Le vote sera suivi avec grand intérêt par les ministres de l'UE réunis à Bruxelles.

"Si des règles sur l'utilisation des produits phytosanitaires et des antibiotiques sont imposées à nos producteurs, afin de protéger l'environnement et les droits des travailleurs, nous ne pouvons pas laisser entrer sur le marché des produits qui sont en totale contradiction avec ces normes", a déclaré vendredi à Bruxelles le ministre italien de l'Agriculture, Francesco Lollobrigida.

La position de l'Italie sur l'accord, qui n'a pas encore été énoncée par le gouvernement, est cruciale. Euronews croit savoir que la Belgique prévoit de s'abstenir lors du vote final, ce qui signifie que le soutien de l'Italie est nécessaire pour atteindre la majorité qualifiée requise pour l'approbation.

Pas la fin de la route

Même si l'accord est finalement approuvé à temps pour le voyage prévu d'Ursula von der Leyen et d'António Costa de l'autre côté de l'Atlantique, l'accord entre l'UE et le Mercosur restera en suspens pendant un certain temps encore.

Le texte que les dirigeants de l'UE et du Mercosur signeront est en fait un "accord provisoire", qui devra être ratifié par le Parlement européen. Ce processus pourrait être bloqué par deux autres votes parlementaires, qui se tiendront tous deux au cours des premiers mois de 2026.

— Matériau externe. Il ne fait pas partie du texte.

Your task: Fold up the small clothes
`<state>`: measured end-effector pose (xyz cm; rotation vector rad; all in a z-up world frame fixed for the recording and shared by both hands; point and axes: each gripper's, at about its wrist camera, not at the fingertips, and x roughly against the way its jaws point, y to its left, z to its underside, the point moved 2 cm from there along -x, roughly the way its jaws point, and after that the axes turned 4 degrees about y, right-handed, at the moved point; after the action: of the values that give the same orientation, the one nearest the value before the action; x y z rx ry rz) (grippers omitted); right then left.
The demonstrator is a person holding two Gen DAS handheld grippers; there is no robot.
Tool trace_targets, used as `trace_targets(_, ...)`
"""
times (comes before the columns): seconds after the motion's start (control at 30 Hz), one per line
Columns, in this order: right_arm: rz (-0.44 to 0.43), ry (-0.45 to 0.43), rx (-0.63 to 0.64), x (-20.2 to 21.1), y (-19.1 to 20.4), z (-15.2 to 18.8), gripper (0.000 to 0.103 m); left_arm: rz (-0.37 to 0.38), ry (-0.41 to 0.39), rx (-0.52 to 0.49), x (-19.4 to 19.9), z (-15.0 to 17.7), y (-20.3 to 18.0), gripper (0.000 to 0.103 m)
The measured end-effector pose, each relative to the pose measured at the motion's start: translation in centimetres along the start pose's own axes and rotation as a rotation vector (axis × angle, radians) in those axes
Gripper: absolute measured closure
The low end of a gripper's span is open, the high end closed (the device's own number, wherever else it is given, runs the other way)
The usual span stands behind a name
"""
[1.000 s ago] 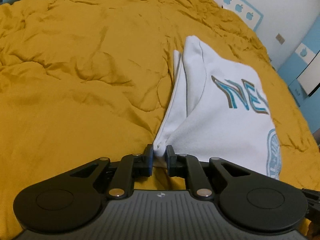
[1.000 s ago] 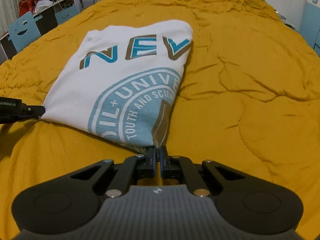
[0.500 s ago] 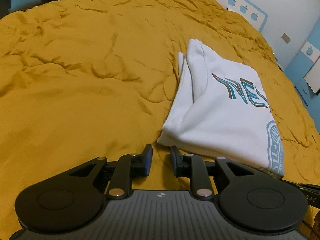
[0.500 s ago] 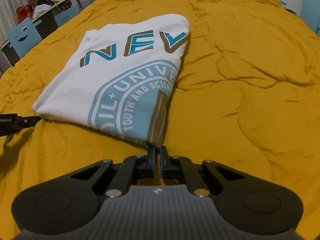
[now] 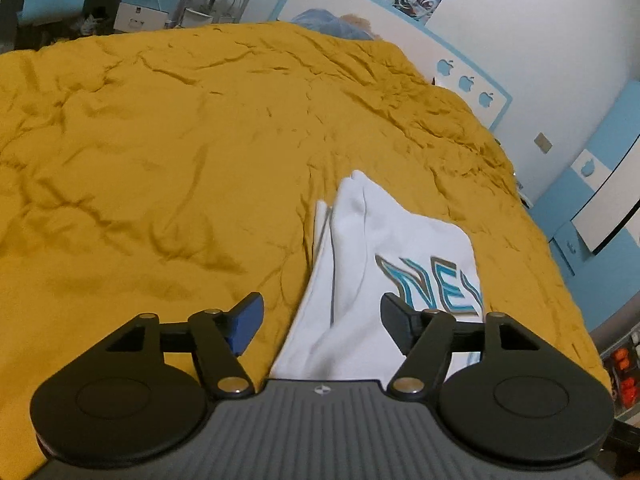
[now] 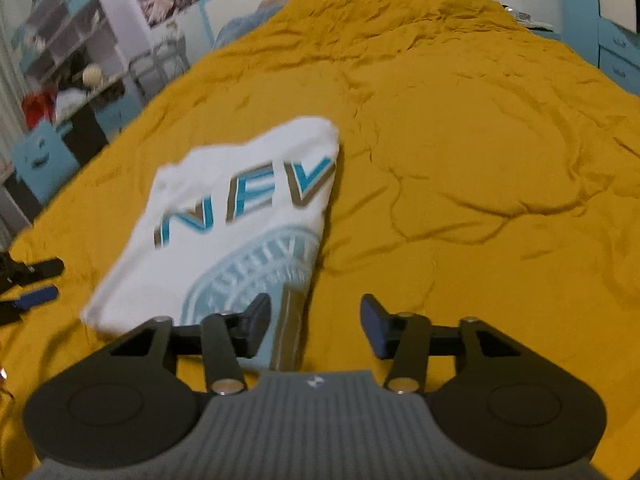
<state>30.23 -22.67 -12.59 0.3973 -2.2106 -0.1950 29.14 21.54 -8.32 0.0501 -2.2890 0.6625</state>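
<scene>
A white T-shirt (image 5: 384, 264) with blue "NEV" lettering and a round light-blue seal lies folded into a rectangle on the mustard-yellow quilt (image 5: 160, 160). It also shows in the right wrist view (image 6: 224, 216). My left gripper (image 5: 322, 316) is open and empty, raised over the shirt's near left corner. My right gripper (image 6: 314, 326) is open and empty, raised over the shirt's near right corner. The left gripper's fingers (image 6: 36, 296) show at the left edge of the right wrist view.
The quilt (image 6: 480, 160) covers the whole bed. A headboard with apple cut-outs (image 5: 464, 80) and white wall stand behind. Blue drawers (image 5: 580, 224) are to the right. Shelves, a chair and a desk (image 6: 72, 92) stand off the bed's left side.
Both grippers have let go of the shirt's near corners, opened wide and lifted up and back. The shirt has settled flat on the quilt.
</scene>
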Motion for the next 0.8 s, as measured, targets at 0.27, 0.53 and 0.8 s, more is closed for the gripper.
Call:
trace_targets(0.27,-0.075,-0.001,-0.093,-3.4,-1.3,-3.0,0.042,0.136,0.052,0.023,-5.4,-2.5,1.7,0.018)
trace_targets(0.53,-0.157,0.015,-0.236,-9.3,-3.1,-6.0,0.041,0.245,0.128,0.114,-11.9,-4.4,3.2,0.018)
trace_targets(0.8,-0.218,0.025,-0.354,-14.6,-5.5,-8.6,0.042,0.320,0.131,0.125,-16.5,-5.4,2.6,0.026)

Tout d'abord, le Parlement examinera un recours contre l'accord devant la Cour de justice de l'UE, à la suite d'une requête signée par 145 législateurs issus de groupes politiques de gauche. Ils soutiennent que la Commission a violé les règles en divisant l'accord en deux parties, une décision qui a été largement considérée comme une manœuvre tactique pour contourner l'approbation des parlements nationaux des États membres.

"Nous demanderons un avis juridique à la CJCE sur la compatibilité de l'accord avec les traités de l'UE ", a déclaré à Euronews l'eurodéputée Verts/ALE Saskia Bricmont, l'une des partisanes de la contestation.

Le vote aura lieu en février ou en mars, selon les sources d'Euronews, mais les plus grands groupes du Parlement devraient voter contre.

Le vote sur la ratification finale de l'accord, cependant, sera probablement beaucoup plus serré. En octobre dernier, 269 députés ont rejeté (article en anglais) un paragraphe faisant l'éloge de la conclusion de l'accord du Mercosur qui avait été inséré dans une résolution non-législative ; 259 ont voté pour.

La majorité des législateurs devrait être d'accord pour que l'accord soit approuvé. Mais selon plusieurs sources parlementaires, de nombreux députés pourraient finalement rompre les rangs de leurs groupes politiques et voter selon les positions de leurs gouvernements nationaux.